Chapter 15:
Sundown Void
The days that followed blurred into a wearying rhythm. The recycled air of the ship, thick with the metallic tang of decay and the faint ozone scent of Aiden’s experiments, became our constant companion. Even though the video chats were a two-way video for conversation, the camera chats with Dad felt more like a one-way screen.
"...Be good and listen to your sister." Dad said before he turned off his camera.
Seeing how baggy his eyes were and how exhausted he looked, Lumina and I could only pretend to not look too worried in case they were still also monitoring us.

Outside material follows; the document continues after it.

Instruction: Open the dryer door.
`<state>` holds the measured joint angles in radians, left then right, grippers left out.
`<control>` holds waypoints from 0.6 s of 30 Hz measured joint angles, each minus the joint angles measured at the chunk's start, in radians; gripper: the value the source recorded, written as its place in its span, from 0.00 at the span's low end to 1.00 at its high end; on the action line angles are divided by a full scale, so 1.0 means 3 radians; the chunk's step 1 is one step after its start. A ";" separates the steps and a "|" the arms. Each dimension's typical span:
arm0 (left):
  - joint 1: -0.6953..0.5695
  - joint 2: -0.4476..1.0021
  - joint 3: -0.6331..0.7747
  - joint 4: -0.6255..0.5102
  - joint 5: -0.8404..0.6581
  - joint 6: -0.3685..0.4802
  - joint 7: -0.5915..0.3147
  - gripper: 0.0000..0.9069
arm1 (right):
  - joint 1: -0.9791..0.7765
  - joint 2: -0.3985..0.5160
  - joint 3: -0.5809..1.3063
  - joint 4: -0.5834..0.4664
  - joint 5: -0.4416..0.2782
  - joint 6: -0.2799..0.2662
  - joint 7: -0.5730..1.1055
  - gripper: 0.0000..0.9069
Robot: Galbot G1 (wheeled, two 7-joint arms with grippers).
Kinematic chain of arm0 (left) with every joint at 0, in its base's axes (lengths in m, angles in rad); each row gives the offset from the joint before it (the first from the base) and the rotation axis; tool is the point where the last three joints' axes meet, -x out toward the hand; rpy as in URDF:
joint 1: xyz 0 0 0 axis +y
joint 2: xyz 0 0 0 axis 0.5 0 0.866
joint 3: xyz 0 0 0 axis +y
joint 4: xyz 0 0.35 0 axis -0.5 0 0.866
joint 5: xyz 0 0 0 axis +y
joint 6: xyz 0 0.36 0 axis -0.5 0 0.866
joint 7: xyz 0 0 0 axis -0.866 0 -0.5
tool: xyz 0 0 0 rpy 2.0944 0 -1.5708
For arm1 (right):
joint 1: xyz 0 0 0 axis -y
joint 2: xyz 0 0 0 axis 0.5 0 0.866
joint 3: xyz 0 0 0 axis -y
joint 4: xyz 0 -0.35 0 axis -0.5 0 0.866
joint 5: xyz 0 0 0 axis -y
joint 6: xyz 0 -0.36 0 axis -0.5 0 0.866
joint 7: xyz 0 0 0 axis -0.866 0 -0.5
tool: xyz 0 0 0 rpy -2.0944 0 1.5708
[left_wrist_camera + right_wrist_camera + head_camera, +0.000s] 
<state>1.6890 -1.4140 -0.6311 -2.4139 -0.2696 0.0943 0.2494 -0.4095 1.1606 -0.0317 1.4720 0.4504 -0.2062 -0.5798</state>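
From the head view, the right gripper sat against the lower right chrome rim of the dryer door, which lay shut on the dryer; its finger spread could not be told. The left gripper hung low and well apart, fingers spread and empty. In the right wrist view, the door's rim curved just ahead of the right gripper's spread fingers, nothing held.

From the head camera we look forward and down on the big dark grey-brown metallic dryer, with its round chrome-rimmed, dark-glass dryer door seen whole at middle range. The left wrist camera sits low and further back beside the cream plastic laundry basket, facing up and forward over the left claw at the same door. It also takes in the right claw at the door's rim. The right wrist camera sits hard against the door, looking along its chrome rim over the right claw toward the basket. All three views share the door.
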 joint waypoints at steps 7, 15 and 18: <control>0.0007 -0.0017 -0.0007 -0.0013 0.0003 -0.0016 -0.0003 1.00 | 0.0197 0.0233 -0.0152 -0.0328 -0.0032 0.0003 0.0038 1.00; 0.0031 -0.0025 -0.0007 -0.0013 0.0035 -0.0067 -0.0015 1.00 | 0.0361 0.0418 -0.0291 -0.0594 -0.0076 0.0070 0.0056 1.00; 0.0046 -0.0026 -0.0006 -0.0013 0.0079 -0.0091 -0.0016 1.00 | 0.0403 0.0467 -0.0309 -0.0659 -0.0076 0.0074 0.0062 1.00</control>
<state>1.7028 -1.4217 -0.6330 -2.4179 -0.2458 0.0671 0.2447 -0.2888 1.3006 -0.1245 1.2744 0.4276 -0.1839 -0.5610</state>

"Don't worry, Lumina," I held her shoulders as I whispered in her ears. "We are going to save him."
Daylight hours were a carefully orchestrated performance of normalcy – sharing meager meals, attempting games with the other children whose laughter echoed hollowly in the dim corridors, all while a gnawing anxiety churned beneath the surface. But as the artificial night cycle of the ship descended, casting long, skeletal shadows, we would retreat to Aiden’s subterranean lair.

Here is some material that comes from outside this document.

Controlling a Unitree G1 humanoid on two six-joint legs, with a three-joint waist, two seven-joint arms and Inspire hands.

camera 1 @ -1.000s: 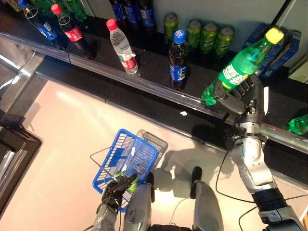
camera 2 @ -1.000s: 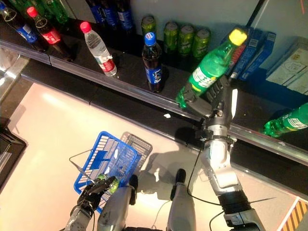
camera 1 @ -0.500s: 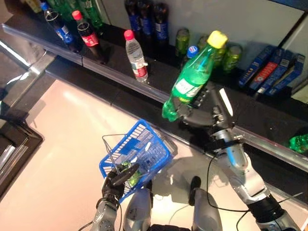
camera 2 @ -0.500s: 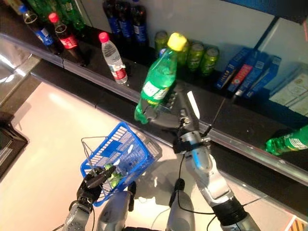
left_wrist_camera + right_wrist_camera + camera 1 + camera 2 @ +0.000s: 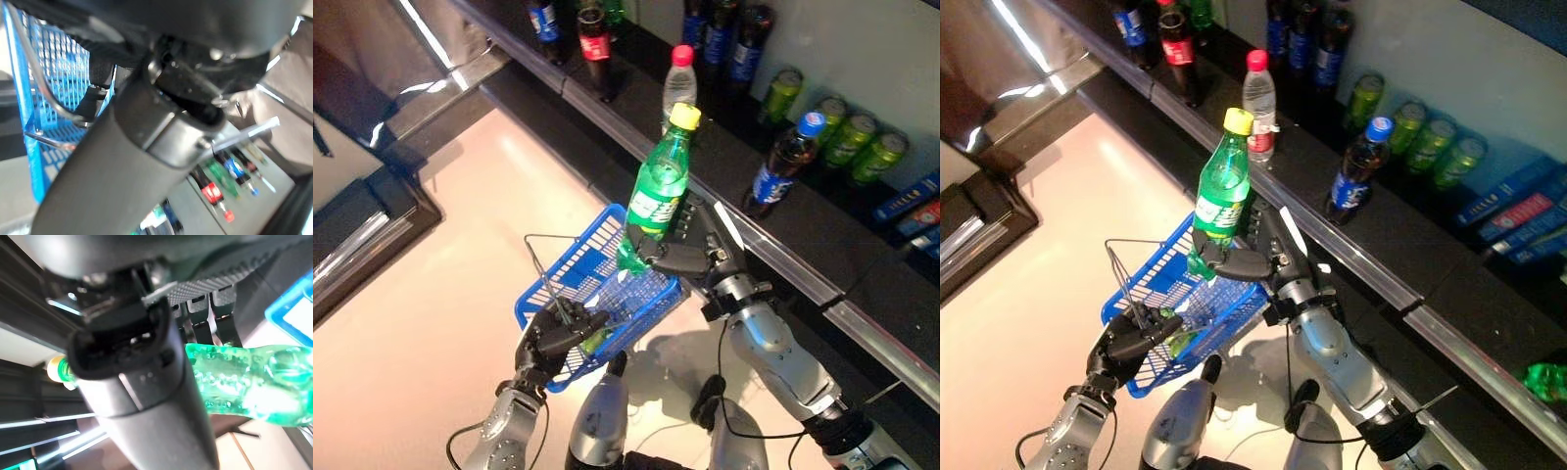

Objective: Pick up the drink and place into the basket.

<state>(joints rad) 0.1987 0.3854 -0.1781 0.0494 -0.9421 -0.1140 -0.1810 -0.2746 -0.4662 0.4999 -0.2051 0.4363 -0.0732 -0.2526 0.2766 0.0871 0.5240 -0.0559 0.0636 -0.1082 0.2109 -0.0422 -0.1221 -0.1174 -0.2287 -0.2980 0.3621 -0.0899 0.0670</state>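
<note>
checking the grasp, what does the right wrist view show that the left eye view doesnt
Only the right wrist view shows the right hand's fingers close up, pressed against the green bottle's knobbly base. Only the left eye view shows the whole scene: the left hand curled on the wire handle of the blue basket, and more drinks on the shelf. Both show the right hand gripping the green bottle with the basket just below.

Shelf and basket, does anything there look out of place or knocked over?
One green bottle lies on its side at the shelf's far right end, unlike the upright drinks. Nothing else stands out.
</note>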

The air in the bunker was thick with the smell of ozone and solder, punctuated by the rhythmic whirring and clicking of half-assembled devices. Lumina, despite my initial reservations, became a fixture. She would sit amongst the tangled wires and discarded circuit boards, her small brow furrowed in concentration as she helped strip insulation or sort components.
“Hey Sissy, what is that word again?” she’d ask, her small finger tracing a line of text on a salvaged data chip.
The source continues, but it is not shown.